Mastodon – Once More ‘Round the Sun

La jungle sonore
 

Toujours dans leur veine progressive, les quatre membres de Mastodon n’en démordent pas et continuent de sortir des sentiers battus en transgressant leurs propres règles. Once More ‘Round the Sun est donc à l’opposé de The Hunter, qui était varié et accrocheur. Ici, Mastodon délivre un album monolithique et plus difficile d’accès. Si le travail du son et d’interprétation est toujours aussi remarquable, on peut déceler quelques faiblesses d’écriture qui assombrissent légèrement le tableau.

Luxuriant. C’est le mot qui vient à l’esprit à l’écoute de Once More ‘Round the Sun, nouvel album de Mastodon. Les lignes mélodiques se superposent avec les riffs massifs pour compacter le son au maximum et rendre ainsi l’aventure plus ardue pour l’auditeur néophyte, qui a  bien du mal à se retrouver dans cette jungle musicale où chaque détail mérite son attention. Le travail sonore est minutieux et la recherche de l’excès n’est pas dissimulée.

Ce travail sonore donne à l’ensemble une impression d’unité, à la manière d’un Crack the Skye, avec l’aspect massif exacerbé. Si The Hunter privilégiait la variété et mettait en valeur les morceaux en eux-mêmes, Once More ‘Round the Sun emprunte une démarche opposée en présentant ici un bloc compact, avec des passages qui s’enchaînent de manière très cohérente, avec une variété d’ambiances intéressante, tantôt agressive ("Tread Lightly"), enjouée ("The Motherload") ou planante ("Asleep in the Deep").

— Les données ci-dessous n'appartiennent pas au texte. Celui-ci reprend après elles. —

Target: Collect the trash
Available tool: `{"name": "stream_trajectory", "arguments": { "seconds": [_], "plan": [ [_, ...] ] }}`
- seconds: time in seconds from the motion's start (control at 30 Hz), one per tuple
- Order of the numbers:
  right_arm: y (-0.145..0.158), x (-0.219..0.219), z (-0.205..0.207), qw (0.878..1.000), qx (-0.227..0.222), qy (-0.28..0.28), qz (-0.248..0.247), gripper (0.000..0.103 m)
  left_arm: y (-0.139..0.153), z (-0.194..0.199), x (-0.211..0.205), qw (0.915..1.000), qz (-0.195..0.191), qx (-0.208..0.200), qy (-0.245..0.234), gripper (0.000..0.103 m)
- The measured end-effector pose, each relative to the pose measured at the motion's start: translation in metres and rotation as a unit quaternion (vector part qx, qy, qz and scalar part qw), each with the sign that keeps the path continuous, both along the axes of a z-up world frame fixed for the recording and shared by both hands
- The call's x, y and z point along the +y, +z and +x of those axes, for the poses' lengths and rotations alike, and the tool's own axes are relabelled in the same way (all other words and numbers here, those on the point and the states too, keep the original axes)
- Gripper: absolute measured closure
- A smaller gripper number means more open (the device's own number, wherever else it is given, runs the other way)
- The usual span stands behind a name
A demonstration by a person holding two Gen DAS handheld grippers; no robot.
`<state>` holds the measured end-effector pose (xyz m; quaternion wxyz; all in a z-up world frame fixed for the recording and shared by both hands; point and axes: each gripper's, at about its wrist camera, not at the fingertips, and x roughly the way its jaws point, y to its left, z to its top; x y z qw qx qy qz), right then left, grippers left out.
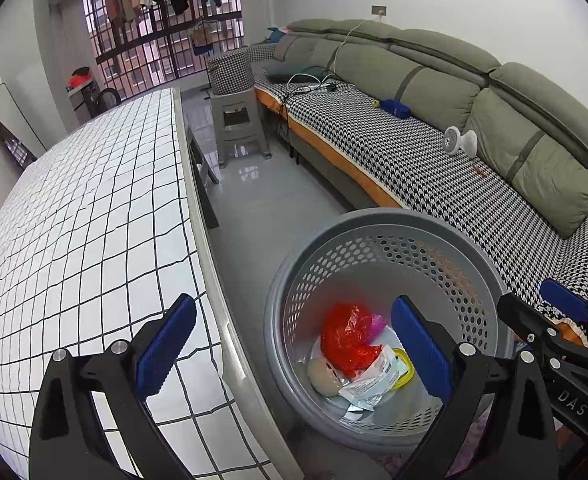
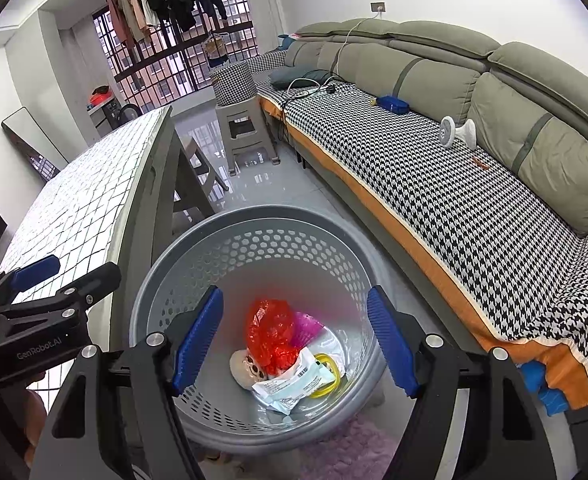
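A grey perforated basket (image 1: 377,224) (image 2: 254,220) stands on the floor between the table and the sofa. Inside lie a red plastic bag (image 1: 347,338) (image 2: 272,332), a white printed packet (image 1: 373,380) (image 2: 294,388), a pale round lump (image 1: 323,376) (image 2: 244,368), a yellow ring (image 2: 327,364) and a bit of pink wrapper (image 2: 307,326). My right gripper (image 2: 295,346) hangs open above the basket, nothing between its blue pads. My left gripper (image 1: 294,354) is open too, one pad over the table edge, the other over the basket. Each gripper shows in the other's view, the right (image 1: 561,320) and the left (image 2: 50,276).
A table with a white grid cloth (image 1: 86,220) (image 2: 82,200) runs along the left. A grey sofa with a houndstooth cover (image 1: 433,160) (image 2: 453,184) lines the right, with a small white fan (image 1: 457,140) and a blue case (image 1: 393,108) on it. A grey stool (image 1: 238,124) stands further back.
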<state>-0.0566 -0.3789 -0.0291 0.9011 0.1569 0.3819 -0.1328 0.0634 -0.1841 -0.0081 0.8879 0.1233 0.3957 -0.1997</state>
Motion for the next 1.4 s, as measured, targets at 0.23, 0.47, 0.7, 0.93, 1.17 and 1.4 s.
{"name": "stream_trajectory", "arguments": {
  "seconds": [0.23,0.47,0.7,0.93,1.17,1.4],
  "plan": [
    [-0.0016,-0.0008,-0.0007,1.0,0.002,-0.001,0.003,0.031,0.0015,-0.0011,-0.0017,1.0,0.005,-0.003,0.002,0.007],
    [-0.0021,-0.0018,-0.0014,1.0,-0.001,-0.002,0.004,0.031,0.0023,-0.0015,-0.0018,1.0,0.004,-0.007,0.001,0.007],
    [-0.0024,-0.0014,-0.0013,1.0,-0.001,0.0,0.004,0.031,0.0033,-0.0046,-0.0049,0.9999,0.009,-0.013,-0.006,0.007],
    [-0.0021,0.001,-0.0017,1.0,-0.003,0.001,0.005,0.031,0.0029,-0.0044,-0.0041,0.9999,0.009,-0.011,-0.007,0.007],
    [-0.0021,0.0004,-0.0016,1.0,-0.002,0.002,0.005,0.031,0.0025,-0.004,-0.0034,0.9999,0.009,-0.009,-0.008,0.007],
    [-0.0005,0.0012,-0.0022,1.0,-0.004,0.002,0.005,0.032,0.0028,-0.0031,-0.0009,1.0,0.006,-0.008,-0.002,0.007]
  ]
}}
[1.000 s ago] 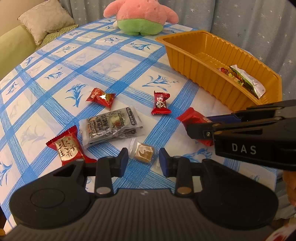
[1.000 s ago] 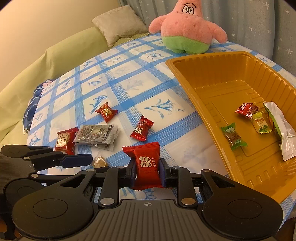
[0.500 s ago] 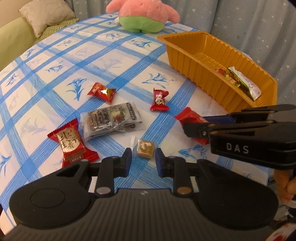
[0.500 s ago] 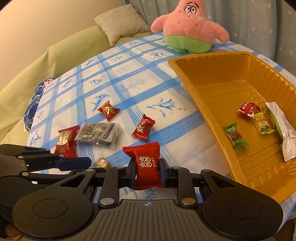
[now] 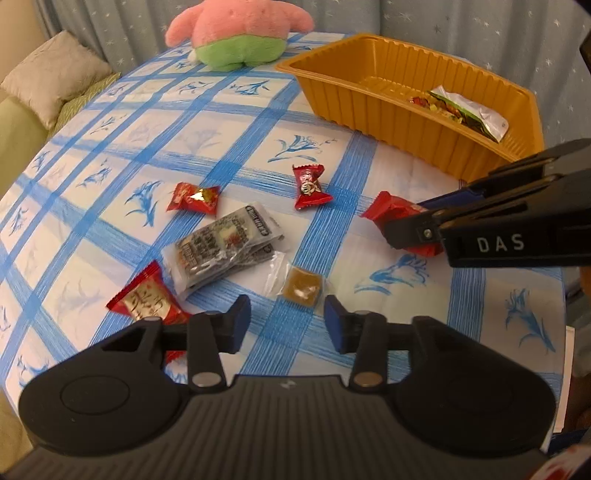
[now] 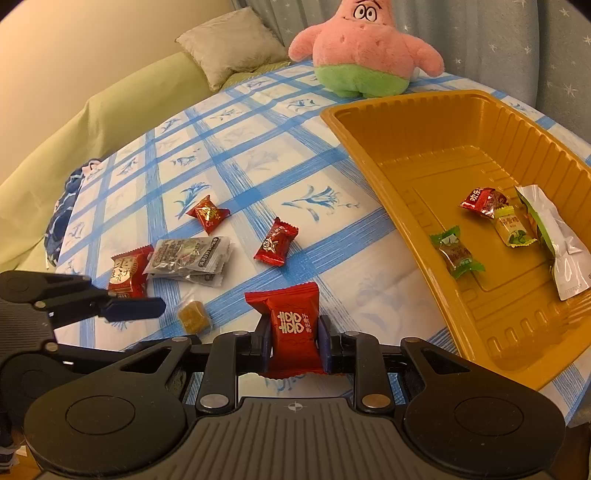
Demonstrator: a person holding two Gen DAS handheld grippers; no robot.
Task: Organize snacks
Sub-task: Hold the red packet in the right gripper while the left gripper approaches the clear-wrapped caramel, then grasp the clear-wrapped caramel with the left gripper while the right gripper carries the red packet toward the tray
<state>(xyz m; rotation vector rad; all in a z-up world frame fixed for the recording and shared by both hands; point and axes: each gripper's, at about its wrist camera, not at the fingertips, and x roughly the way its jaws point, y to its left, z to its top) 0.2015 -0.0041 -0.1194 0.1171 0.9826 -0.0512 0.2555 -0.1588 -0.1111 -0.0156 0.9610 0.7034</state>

Si le groupe met plus les ambiances que les morceaux en avant, on peut regretter que certains d’entre eux souffrent d’une écriture moins soignées que par le passé. Ainsi, le single "High Road", qui rappelle bien l’identité sonore et mélodique de Mastodon, ne casse pas des briques dans sa progression. On peut aussi regretter l’approche assez superficielle du morceau-titre ou le manque d’ordre dans "Feast Your Eyes", qui présente tout de même des idées intéressantes.

Cependant, le groupe se ressaisit à la fin de l’album, avec un "Aunt Lisa" très progressif et de nouvelles idées, comme le chœur d’enfants à la fois motivant et inquiétant, "Halloween" qui commence par accrocher l’auditeur pour l’emmener dans des contrées musicales inattendues ou le final torturé "Diamond in the Witch House" et son décollage qui ne vient jamais, pour préserver l’aspect inquiétant de l’ensemble.

Si les morceaux pâtissent un peu de cette démarche peu conventionnelle, les ambiances, elles, gagnent en profondeur et en complexité. Certains morceaux présentent des aspects schizophréniques, comme "The Motherload", qui mêle lourdeur et joie, alors que d’autres superposent les aspects planants et lourds. Par le miracle opéré par les compositeurs, l’ensemble fonctionne, permettant au groupe de continuer sa route dans l’expérimentation et à trouver de nouveaux types d’atmosphères.

Mastodon

Tout cela est rendu possible par le travail des musiciens. L’interprétation est toujours aussi soignée, notamment avec le guitariste lead Brent Hinds qui sert toujours ces mélodies tortueuses nourries d’effets qui font partie intégrante de l’identité du groupe et le batteur Brann Dailor, au jeu fin et travaillé, qui vient soit se mettre en contrepied des ambiances calmes, comme dans "Once More ‘Round the Sun", ou apporter sa pierre à l’édifice avec les autres, comme dans "Asleep in the Deep". Côté rythmique, Bill Kelher et Troy Sanders donnent du corps à l’ensemble, parfois en soutenant Brent dans ses envolées, ou en l’avalant. On remarque ainsi le travail minutieux accordé lors du mixage de l’album.

Concernant le chant, le groupe suit la voix ouverte sur the Hunter, avec Troy et Brent qui se renvoient la balle et Brann qui se taille une place de plus en plus importante. Aunt Lisa est un bel exemple de ce ménage à trois vocal. Les parties de chant harmonisées occupent une place de plus en plus importante, notamment dans le refrain de "High Road".

Avec Once More ‘Round the Sun, Mastodon a décidé prendre une nouvelle fois ses fans à contrepied. Si les intentions sont tout à fait louables et que le talent ne les a pas quitté, on peut regretter une baisse de régime au niveau de l’écriture des morceaux, qui afflaiblit quelque peu l’album. Heureusement que le groupe a su se maintenir sur les autres aspects qui lui ont permis de construire son identité. Reste à savoir comment le groupe saura retranscrire tout cela sur scène.